[Work to complete]
Look for the string "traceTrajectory" in the listing. Copy each line that has it.

[Listed entries]
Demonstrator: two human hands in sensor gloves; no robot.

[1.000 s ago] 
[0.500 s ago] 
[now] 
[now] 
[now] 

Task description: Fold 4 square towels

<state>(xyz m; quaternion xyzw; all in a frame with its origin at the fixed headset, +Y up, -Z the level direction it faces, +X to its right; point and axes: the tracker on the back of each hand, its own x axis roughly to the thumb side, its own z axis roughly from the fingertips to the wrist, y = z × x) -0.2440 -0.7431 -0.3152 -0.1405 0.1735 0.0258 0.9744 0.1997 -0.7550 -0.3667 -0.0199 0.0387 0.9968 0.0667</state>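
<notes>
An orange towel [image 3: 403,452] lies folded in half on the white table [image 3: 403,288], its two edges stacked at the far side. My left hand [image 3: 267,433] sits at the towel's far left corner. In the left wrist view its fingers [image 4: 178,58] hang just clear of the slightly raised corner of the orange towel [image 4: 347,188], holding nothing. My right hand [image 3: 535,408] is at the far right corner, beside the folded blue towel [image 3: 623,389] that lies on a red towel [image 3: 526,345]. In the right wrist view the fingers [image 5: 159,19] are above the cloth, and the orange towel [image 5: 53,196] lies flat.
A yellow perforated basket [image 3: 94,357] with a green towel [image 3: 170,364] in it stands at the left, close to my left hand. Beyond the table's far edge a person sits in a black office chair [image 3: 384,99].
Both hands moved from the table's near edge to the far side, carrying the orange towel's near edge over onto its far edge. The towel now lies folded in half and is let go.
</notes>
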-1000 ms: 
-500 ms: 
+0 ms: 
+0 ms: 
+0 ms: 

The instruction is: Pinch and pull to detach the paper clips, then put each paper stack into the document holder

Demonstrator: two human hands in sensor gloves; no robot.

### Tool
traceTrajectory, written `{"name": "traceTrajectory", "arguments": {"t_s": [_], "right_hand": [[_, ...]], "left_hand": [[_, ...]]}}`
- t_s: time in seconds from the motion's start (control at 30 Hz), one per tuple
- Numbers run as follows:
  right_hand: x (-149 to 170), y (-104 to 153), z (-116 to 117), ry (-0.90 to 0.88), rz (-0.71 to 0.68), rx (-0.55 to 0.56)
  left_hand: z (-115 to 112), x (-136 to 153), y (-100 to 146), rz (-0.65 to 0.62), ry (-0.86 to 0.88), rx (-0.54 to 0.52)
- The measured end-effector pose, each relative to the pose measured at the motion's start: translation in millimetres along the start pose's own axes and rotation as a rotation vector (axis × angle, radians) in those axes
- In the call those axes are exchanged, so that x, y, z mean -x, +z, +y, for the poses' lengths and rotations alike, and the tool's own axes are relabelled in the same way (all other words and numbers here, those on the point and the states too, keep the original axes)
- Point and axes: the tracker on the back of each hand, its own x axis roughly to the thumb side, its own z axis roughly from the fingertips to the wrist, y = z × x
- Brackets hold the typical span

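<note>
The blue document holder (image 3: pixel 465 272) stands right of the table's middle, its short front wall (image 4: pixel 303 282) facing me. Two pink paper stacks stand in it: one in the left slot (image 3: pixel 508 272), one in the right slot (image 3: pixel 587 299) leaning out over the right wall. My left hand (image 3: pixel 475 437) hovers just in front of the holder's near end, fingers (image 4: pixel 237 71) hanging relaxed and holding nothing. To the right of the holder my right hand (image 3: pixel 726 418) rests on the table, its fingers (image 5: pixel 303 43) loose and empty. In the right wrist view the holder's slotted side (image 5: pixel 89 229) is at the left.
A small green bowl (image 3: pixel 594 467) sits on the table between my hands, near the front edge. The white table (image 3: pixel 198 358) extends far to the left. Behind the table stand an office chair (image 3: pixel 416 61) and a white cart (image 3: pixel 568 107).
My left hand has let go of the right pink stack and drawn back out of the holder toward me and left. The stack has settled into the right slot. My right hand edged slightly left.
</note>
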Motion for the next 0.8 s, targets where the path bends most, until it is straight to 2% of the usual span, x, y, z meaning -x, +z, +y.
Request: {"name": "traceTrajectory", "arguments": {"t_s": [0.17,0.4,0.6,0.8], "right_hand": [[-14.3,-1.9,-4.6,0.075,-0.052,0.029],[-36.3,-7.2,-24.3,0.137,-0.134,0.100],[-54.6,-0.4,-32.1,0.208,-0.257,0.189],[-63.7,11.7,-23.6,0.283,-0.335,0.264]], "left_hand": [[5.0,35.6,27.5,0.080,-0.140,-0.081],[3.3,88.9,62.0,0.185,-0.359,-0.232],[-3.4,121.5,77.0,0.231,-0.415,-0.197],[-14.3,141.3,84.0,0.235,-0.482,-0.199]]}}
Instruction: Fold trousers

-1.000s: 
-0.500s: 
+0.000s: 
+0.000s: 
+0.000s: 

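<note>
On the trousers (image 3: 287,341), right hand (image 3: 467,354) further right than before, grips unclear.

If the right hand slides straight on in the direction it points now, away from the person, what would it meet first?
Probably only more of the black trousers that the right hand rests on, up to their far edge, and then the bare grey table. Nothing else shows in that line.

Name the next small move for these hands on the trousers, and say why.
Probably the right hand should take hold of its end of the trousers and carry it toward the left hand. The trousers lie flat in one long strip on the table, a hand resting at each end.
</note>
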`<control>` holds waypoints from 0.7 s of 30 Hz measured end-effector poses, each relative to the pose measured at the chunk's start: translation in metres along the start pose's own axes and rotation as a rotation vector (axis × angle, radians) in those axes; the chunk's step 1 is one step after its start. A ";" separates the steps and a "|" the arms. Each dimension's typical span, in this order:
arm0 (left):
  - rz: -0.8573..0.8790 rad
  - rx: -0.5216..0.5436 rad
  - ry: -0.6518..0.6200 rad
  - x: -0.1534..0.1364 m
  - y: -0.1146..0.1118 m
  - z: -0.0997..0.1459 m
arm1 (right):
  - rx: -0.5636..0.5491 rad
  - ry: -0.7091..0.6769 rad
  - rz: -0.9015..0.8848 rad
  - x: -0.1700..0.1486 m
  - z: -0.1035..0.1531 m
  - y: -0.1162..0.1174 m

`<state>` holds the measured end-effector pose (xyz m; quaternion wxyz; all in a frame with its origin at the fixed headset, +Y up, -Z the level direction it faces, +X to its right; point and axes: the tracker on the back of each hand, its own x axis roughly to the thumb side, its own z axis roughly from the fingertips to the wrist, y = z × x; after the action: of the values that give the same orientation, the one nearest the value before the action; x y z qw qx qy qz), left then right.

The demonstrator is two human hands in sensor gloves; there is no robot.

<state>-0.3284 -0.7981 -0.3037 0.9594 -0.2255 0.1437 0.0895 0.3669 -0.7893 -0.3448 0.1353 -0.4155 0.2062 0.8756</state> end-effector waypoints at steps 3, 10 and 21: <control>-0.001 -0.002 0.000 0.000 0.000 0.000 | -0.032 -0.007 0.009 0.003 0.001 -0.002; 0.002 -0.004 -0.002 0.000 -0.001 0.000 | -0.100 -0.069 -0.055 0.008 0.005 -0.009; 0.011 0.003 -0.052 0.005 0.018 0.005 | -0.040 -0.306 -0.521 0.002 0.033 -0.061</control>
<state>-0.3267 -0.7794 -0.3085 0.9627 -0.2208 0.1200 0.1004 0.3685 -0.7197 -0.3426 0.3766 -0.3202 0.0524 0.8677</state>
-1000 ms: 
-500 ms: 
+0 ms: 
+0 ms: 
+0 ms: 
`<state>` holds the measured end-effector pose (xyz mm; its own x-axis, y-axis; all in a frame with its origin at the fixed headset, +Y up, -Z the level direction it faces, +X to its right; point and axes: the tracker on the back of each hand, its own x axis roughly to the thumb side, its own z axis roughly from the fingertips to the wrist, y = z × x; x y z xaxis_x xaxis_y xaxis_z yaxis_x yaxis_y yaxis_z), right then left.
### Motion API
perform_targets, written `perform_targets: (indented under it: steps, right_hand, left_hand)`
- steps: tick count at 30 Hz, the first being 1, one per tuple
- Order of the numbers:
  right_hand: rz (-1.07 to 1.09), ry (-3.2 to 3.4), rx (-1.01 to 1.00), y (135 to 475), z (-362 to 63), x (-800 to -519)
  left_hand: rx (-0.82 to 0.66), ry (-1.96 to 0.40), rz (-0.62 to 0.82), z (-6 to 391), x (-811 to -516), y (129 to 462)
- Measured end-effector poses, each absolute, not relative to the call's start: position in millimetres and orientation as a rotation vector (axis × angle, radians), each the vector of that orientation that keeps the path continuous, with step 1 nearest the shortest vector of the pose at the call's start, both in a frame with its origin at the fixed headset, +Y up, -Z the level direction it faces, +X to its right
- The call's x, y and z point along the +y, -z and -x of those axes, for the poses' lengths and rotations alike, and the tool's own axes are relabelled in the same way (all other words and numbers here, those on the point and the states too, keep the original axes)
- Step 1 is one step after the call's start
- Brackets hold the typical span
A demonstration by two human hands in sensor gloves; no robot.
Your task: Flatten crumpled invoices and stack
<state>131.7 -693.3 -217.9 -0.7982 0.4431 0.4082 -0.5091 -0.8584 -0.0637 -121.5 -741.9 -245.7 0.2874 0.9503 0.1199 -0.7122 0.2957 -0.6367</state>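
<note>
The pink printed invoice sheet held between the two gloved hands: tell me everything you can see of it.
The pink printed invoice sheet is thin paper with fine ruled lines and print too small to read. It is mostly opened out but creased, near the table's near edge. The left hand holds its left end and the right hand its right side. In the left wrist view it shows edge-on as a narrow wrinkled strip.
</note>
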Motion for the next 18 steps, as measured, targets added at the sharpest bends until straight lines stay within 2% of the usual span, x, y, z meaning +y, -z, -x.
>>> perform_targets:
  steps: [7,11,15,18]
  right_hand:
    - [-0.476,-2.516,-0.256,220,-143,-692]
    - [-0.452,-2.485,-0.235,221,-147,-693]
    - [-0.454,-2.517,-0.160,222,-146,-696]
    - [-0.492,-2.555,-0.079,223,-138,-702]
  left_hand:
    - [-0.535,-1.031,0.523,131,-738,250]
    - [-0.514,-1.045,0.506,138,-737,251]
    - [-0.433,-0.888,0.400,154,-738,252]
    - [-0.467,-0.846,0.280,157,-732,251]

[Expected output]
traceTrajectory, written `{"name": "traceTrajectory", "arguments": {"t_s": [_], "right_hand": [[_, ...]], "left_hand": [[_, ...]]}}`
Request: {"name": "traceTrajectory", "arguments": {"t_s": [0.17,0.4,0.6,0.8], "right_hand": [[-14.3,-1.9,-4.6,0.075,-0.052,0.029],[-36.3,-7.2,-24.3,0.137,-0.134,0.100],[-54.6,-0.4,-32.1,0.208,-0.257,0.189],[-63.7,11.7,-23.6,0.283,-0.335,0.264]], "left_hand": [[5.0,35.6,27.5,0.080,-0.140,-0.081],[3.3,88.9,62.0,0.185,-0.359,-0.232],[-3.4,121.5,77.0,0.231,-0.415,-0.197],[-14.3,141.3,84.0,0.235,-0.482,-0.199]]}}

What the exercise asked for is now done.